A critical pre-authentication SQL injection in LiteLLM, the open-source LLM gateway with more than 22,000 GitHub stars that fronts OpenAI, Anthropic, Bedrock, and others for thousands of teams, is being actively exploited. The bug — CVE-2026-42208 (CVSS 9.3, GHSA-r75f-5x8p-qvmc) — sits in the proxy's Authorization: Bearer verification path, which concatenates the bearer value straight into a SELECT against PostgreSQL. Sysdig's Threat Research Team observed the first deliberate exploitation 36 hours and seven minutes after the advisory landed in the GitHub Advisory Database, and the operator they captured went straight for the three tables that hold provider API keys, configured secrets, and the proxy's environment variables.

What Happened

LiteLLM's proxy intercepts every incoming AI API call, looks up the supplied virtual API key in the LiteLLM_VerificationToken PostgreSQL table, and then forwards the request to the right upstream provider. In versions >=1.81.16, <1.83.7, that lookup was implemented with raw string interpolation rather than a parameterised query. A bearer value containing a single quote breaks the SQL literal and lets an attacker append arbitrary statements. Crucially, the lookup happens before authentication is decided, so anything that can reach the proxy port can inject — no API key required.

Sysdig's honeypots saw two phases. In phase one, the operator ran a textbook UNION SELECT column-count discovery against three specific tables — LiteLLM_VerificationToken (virtual API keys), litellm_credentials (provider keys for OpenAI, Anthropic, Bedrock), and litellm_config (proxy environment variables, which usually carry the PostgreSQL DSN, the master key, callback webhook URLs, and cache backends). The probes used the exact Prisma-generated PostgreSQL identifier casing, meaning the operator had read the LiteLLM source and was not running a generic SQLmap spray. There were zero probes against benign tables like litellm_users or litellm_team.

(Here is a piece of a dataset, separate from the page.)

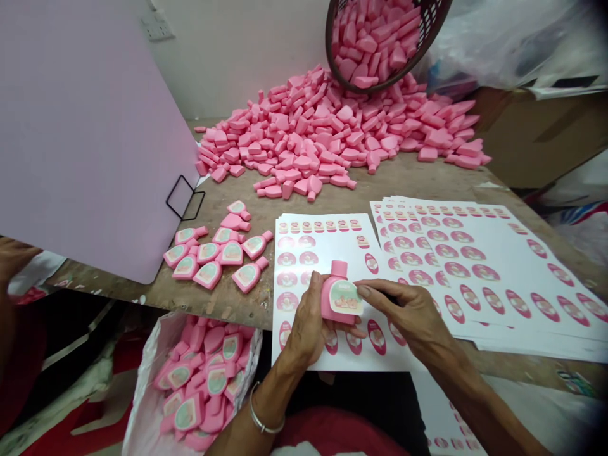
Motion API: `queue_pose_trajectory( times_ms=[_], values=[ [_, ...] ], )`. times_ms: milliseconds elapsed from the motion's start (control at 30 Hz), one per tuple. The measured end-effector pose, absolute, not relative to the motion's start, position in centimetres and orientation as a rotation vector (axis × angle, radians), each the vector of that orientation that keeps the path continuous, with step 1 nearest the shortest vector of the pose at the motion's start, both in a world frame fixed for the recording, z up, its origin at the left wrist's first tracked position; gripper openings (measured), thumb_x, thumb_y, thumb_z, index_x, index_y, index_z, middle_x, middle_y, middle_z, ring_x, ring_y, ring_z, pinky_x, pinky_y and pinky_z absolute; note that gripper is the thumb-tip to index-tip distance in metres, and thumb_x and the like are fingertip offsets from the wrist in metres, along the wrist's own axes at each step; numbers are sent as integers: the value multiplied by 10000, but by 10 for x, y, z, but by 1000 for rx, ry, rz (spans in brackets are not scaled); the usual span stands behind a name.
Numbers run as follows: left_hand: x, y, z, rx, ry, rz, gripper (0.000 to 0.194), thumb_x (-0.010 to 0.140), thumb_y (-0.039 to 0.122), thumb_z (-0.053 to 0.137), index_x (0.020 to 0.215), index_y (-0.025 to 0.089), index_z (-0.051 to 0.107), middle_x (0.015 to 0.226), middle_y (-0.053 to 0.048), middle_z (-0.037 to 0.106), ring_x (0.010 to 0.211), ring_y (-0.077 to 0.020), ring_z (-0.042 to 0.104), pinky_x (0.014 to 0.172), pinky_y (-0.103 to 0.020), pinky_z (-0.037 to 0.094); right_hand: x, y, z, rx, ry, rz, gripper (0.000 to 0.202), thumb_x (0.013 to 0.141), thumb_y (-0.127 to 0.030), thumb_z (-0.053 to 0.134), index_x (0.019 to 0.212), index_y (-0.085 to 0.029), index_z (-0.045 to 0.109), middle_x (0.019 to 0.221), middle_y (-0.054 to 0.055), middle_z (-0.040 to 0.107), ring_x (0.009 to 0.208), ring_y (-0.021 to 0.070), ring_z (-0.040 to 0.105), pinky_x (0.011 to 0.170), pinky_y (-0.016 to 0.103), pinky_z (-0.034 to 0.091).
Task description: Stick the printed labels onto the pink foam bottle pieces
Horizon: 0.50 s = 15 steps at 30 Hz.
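Note:
A small pink bottle [338, 270] with a cap stands upright in my left hand [308, 320], whose fingers wrap round its side and underneath. On its front lies a pale green label [345, 296] with a picture. My right hand [403, 310] pinches that label's right edge between thumb and finger; the edge juts past the bottle's side. Both hands are above a white sticker sheet [323, 231] printed with pink and oval labels. Several labelled pink bottles [232, 253] lie on the table to the left.
A large heap of plain pink bottles [304, 139] covers the back, below a tipped brown basket [331, 54]. More sticker sheets [517, 253] lie at right. A white sack [147, 373] of labelled bottles stands below the table edge. A pale panel [85, 126] rises at left beside a black wire stand [183, 199].

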<state>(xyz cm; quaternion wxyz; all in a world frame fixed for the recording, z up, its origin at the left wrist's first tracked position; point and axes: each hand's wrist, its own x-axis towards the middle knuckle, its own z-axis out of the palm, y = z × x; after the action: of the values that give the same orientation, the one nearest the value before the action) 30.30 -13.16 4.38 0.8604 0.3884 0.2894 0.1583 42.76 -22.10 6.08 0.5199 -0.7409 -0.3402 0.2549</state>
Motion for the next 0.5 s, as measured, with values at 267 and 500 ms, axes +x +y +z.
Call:
queue_pose_trajectory(
  times_ms=[267,500],
  values=[
    [305,-133,51,731,622,369,655,868,678,341,1145,135,582,720,-67,692,505,-154,651,324,-166,388,418,-224,65,-1796,-950,375,168,771,-373,674,838,-246,762,812,32,741,704,184,664,592,288,534],
    [304,-133,52,707,625,372,634,879,667,332,1168,153,566,785,-68,692,571,-164,673,351,-171,430,417,-223,62,-1789,-987,316,153,784,-352,672,846,-239,754,815,33,728,728,170,648,630,278,530]
  ],
)
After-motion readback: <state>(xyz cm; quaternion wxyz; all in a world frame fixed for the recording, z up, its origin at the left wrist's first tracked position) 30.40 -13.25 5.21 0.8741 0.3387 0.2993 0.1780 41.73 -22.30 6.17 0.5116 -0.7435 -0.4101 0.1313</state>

In phase two, the same operator rotated source IPs (between 65.111.27.132 and 65.111.25.67, both inside the same autonomous system) and re-ran cleaner, more precise queries against the same three targets. The fix in LiteLLM 1.83.7 replaces the string concatenation with a parameterised query; for operators who cannot upgrade immediately, the maintainers point to general_settings.disable_error_logs: true as a workaround that closes the path the malicious input takes to reach the vulnerable query.

Why It Matters

A LiteLLM proxy is, by design, a key concentrator. It exists precisely so individual developers and applications do not have to hold an OpenAI or Anthropic key directly — instead, the proxy holds the upstream secrets and issues short-lived virtual keys downstream. That makes it the highest-value SQL injection target a typical AI engineering team operates: a single successful read on litellm_credentials hands an attacker the production OpenAI bill and conversational metadata for whatever the team has been building.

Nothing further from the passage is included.